Lossless and lossy audio formats for music.

This page is now pretty old.

You might be interested in the more-recent audio comparison article:

Big audio formats comparison, 2006.

It tests six lossless formats, and five lossy formats.

An article [no longer online] in Personal Computer World magazine, by Gordon Laing, about the folly of creating a huge collection of MP3 music files — because MP3 is a lossy format that has already been left behind technologically — and the wisdom of creating a collection using the lossless Wave (WAV) format, got me thinking.

Which is the best lossless format?

Lossless? Lossy? What?

Most people think that MP3 just means 'music file'. In fact, MP3 means MPEG Audio Layer 3, and is only one way of converting music into digital files. There are many audio formats, and almost all of them compress the audio data so that it takes up less digital space, that's less room on your hard drive, or less space on your portable music player.

Audio compression comes in two forms: lossless compression, and lossy compression.

The MP3 format is one that uses lossy compression. This means that it loses some of the audio information found in the original to make the compressed file much smaller. The information that lossy compression loses is the information deemed least important to the file. In music, this tends to be the very high and very low frequencies that are not considered to add as much to the music as the range of frequencies in between.

Many audio formats use lossless compression. This means that they retain every bit of information that is found in the original, so nothing is lost at all. Because of this, lossless compression cannot make the compressed file as small as it would be using lossy compression. However, lossless compression means that you get a smaller file without losing any information, and so is the only method that can be used when absolute fidelity is required.

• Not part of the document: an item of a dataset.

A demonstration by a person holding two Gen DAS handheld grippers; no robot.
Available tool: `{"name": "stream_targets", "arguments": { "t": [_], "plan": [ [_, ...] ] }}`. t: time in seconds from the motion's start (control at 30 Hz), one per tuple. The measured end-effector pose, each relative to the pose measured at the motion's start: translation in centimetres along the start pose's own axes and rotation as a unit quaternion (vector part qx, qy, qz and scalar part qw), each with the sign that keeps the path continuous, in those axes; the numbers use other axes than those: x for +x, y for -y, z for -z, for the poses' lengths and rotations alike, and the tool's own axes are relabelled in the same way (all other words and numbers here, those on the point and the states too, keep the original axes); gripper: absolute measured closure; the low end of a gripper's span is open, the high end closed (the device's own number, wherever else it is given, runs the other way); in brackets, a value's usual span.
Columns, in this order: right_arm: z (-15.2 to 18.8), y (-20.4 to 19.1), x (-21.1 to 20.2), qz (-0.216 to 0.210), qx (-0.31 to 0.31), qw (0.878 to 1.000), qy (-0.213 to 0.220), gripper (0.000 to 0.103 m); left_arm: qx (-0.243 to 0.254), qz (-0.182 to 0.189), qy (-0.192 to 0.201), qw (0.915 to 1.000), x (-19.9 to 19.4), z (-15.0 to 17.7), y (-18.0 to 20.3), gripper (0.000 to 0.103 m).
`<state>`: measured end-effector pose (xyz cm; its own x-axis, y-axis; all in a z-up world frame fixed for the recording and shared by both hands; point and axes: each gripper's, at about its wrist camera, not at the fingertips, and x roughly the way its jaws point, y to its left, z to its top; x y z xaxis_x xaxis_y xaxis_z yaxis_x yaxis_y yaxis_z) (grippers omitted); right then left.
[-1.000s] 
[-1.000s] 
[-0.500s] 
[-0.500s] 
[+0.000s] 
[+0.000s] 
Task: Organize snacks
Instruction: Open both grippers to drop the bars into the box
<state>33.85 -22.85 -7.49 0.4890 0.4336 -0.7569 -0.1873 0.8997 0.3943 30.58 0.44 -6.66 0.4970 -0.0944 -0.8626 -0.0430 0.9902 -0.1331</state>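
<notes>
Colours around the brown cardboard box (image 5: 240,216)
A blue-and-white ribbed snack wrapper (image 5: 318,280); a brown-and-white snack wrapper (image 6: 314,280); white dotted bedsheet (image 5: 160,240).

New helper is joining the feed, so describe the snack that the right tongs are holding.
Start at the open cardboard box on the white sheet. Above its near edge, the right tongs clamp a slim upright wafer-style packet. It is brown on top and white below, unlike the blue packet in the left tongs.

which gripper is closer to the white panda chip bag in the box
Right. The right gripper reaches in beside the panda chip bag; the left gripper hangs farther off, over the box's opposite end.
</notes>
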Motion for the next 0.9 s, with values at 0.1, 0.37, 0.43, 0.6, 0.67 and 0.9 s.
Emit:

What's wrong with MP3 as a format?

Nothing. But MP3 is already being replaced by other lossy formats that claim to offer better sound quality while creating smaller files.

Creating a collection of your music in digital form, you may end up with a huge number of files in MP3 format, and then realise that nobody uses MP3 files anymore. So you'd have to start again and create all your music again in the latest format.

The advantage to creating your collection using a lossless compression format is that each file will be identical, in terms of information, to the original. The music stored in a lossless audio file will be exactly the same as the music stored on the CD (or other audio source) you created the file from.

Why don't people always use lossless audio formats?

Even though lossless audio is a perfect copy of the original, a file created with lossless compression will not be as small as a file created with lossy compression. So if you have a limited amount of data storage on, for example, your portable music player, smaller files will mean you can fit more files on your player storage. That is, using lossy compression may reduce the quality of the music slightly, but it allows you to take a greater number of music tracks (or albums) on the bus to work.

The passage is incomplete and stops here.